Carroll County Teacher of the Year, Rachel McCusker teaches music at Piney Ridge Elementary School in Eldersburg.
Carroll County Teacher of the Year, Rachel McCusker teaches music at Piney Ridge Elementary School in Eldersburg. (KEN KOONSSTAFF PHOTO, Baltimore Sun Media Group)

Carroll County's Teacher of the Year was among educators and lawmakers from both parties who spoke at a press conference held by the state's largest teachers' union Thursday to support legislative initiatives seeking to reduce testing for public school students in Maryland.

"I think that testing has a place in the public schools and I don't think that anyone is suggesting that testing go away completely but I think it has snowballed pretty much out of control because we've gotten to where the tests are so high stakes we spend a significant amount of time in classrooms working on test prep, tailoring the way that we teach to the style of the test," said Rachel McCusker, a music teacher at Piney Ridge Elementary School, during an interview Thursday afternoon.


"There are a lot of places in the state and across the nation where the push to focus on whatever subjects are involved in high-stakes testing have begun to erode away at other experiences that students have," she said.

McCusker said the amount of testing in schools at the national, state and local level is overwhelming students.

"I can't tell you how many kids are stressed out and they're worried about coming to school," McCusker said. "Our job is to get them engaged in learning so that they want to learn and they want to grow."

One of the measures, sponsored by Del. Eric Leudtke, D-District 14, would limit the amount of time that could be devoted to federal, state and locally mandated tests for each grade to 2 percent of a school year's instruction time.
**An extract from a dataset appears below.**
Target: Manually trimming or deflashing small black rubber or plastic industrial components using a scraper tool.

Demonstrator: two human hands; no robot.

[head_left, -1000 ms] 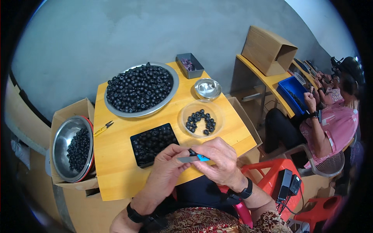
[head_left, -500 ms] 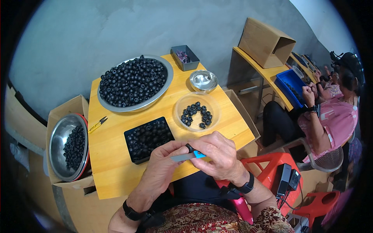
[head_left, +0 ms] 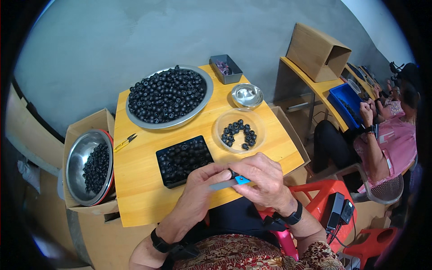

"It's no secret that we have a real problem in this state, much like the rest of the country, with overtesting our kids in school," said Betty Weller, president of the Maryland State Education Association, adding that too much standardized testing has become a main concern for Maryland voters when it comes to K through 12 education.

A separate bill, sponsored by Del. Haven Shoemaker, R-District 5, would change the statewide kindergarten assessment now administered to measure school readiness to be limited to a random sample of kindergarten students from within each local school system. It also would prevent standardized tests from being administered to prekindergarten students.

Maryland kindergartners are required to take the Kindergarten Readiness Assessment that was rolled out last year to align with the Maryland College and Career-Ready Standards. There is no testing requirement for pre-K students, and the state does not have future plans to test pre-K students, said Maryland State Department of Education spokesman William Reinhard.

"I think it's very vital, especially to these kids at such a young age when they have so much to gain with every minute that they have in the classroom in learning," said Sen. J.B. Jennings, R-Harford County, who serves as Senate minority leader.

Another measure sponsored by Del. Eric Ebersole, D-District 12, would end the state's ability to mandate that districts include PARCC,or Partnership for Assessment of Readiness for College and Careers, scores in teacher and principal evaluations.

"You think testing is too much of a focus for schools now? Just wait until schools have to tell the teachers that their PARCC scores are the basis for whether they get a positive evaluation," said Ebersole, a Howard County teacher whose district includes parts of Howard and Baltimore counties.

McCusker said she has seen momentum building in support of testing reform.

"We're now at the point where teachers and parents and students are saying, 'This is enough – it's too much now,' " McCusker said.

Carroll County Times reporter Lauren Loricchio and the Associated Press contributed to this article.